Unlike during the divorce, the judge was on my mom's side. When presented with cause not to have to help pay for my college education, the judge found nothing but flaws. One main excuse was that our relationship wasn't a positive one. The judge's response was, "Have you tried picking up the phone?" When presented with the argument that somehow I would be able to pay for college on my own, the judge's response was, "In this day, with how expensive it is, parents should pay for their children's college. I'm paying for mine."
Finally, I graduated by the time I turned 25, which was another part of the arrangement—just until I turned 25.
Have you ever known more about someone than their spouse?
Another Broken Family
My dad has always been "the bad guy" in my life; so, it was a relief to graduate. There is no more that I need from him. Meanwhile, I never had a barrier in the relationship with my closest step-sister; however, her husband being my dad's lawyer created one, immediately. How would I visit my dad or my step-sister, knowing what was going on?
I stopped visiting. I sent my brother with baby gifts for her when she was pregnant and then when the baby came. I wanted to tell her what was really going on, since I knew the two men had cooked up some fictional explanation for why they were working together, and that it wasn't to fight my ability to have an education, but how would I not get in trouble? Did I mention my step-sister is an educator, too? There is no way she would be okay with what they did, and that is why she probably doesn't know the truth.

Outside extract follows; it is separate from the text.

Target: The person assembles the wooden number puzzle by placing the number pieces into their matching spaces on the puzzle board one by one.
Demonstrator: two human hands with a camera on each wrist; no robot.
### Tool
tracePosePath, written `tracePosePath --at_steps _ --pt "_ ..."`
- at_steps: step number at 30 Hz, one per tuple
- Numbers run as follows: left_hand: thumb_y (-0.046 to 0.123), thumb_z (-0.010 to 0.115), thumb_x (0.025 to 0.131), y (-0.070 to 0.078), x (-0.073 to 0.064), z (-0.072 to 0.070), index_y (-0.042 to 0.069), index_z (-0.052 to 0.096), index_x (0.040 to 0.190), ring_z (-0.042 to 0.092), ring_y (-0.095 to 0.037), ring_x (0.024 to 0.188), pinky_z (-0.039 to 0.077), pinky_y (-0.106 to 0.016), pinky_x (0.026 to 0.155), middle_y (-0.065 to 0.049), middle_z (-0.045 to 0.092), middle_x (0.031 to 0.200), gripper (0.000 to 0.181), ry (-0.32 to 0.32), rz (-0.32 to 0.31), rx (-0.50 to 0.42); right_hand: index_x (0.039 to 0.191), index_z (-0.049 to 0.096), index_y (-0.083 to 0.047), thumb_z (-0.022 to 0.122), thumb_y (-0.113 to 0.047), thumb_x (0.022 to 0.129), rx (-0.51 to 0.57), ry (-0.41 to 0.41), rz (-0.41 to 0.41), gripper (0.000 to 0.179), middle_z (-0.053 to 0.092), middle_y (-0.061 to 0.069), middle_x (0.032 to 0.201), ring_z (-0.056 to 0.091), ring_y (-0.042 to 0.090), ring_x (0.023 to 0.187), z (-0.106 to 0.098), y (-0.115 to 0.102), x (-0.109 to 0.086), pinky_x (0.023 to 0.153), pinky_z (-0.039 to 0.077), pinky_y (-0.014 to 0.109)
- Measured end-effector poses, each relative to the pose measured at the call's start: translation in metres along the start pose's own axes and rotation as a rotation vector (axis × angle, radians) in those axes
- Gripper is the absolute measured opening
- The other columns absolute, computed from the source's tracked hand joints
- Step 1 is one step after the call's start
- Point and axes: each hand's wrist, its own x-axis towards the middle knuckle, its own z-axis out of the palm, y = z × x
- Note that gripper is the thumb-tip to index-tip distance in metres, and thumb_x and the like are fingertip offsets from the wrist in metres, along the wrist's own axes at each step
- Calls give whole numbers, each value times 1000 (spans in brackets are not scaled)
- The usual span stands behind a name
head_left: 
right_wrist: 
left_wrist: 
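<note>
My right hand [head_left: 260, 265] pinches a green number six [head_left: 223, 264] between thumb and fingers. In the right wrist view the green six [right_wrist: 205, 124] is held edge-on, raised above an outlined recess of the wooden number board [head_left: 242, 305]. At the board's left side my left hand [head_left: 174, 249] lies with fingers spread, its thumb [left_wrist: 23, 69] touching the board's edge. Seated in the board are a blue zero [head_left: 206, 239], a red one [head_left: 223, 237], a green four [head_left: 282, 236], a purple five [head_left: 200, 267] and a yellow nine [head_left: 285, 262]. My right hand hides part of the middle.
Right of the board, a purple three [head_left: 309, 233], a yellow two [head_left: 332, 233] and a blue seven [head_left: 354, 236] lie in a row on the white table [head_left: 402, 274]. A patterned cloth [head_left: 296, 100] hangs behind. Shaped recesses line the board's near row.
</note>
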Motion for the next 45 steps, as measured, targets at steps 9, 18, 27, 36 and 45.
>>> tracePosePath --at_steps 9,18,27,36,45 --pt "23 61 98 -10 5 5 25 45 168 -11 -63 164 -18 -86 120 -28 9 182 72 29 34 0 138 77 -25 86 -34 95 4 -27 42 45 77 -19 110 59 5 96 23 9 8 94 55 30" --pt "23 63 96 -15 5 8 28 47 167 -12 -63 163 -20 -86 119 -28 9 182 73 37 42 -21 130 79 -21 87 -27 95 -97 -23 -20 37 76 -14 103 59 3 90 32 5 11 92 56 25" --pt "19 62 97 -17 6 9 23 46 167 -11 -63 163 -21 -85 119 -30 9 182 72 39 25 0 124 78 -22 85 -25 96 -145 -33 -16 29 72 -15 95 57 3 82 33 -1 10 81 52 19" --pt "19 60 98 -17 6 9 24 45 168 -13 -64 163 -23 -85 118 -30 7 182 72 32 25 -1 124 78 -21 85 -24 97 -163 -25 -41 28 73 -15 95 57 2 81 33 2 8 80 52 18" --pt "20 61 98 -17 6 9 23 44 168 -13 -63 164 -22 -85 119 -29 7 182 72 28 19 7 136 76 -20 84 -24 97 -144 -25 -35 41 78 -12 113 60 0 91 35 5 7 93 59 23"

So, my dad not only broke up our family, but he broke up the relationship I had with my step-family.
In addition, the reality that I probably know more about my step-sister's husband than she does, only reinforces my previous belief that legal marriage is just not a good idea. If she is aware of what he does, maybe she tries to pretend he isn't really like that since trying to divorce a lawyer can lead to major problems, or maybe he has kept her in the dark, so she can continue to believe he really is a fine father and husband. Either way, the reality of legal marriage has yet to prove to me to be 1. useful and 2. safe, and my step-family continues to worship my dad.
Has this article changed your views on marriage?
Of course, I don't believe every marriage will end in domestic violence, but considering the things one can get away with should frighten people. That is why I am not a supporter of marriage in general. Celebrate your love with a wedding, if you please. I will support it. Tie yourself, legally, to someone who can take your money and/or threaten your life, and get away with it? I won't.
Some people get married for the sake of tax breaks, but it can be made up for in a divorce. So, is it worth it? I don't think so.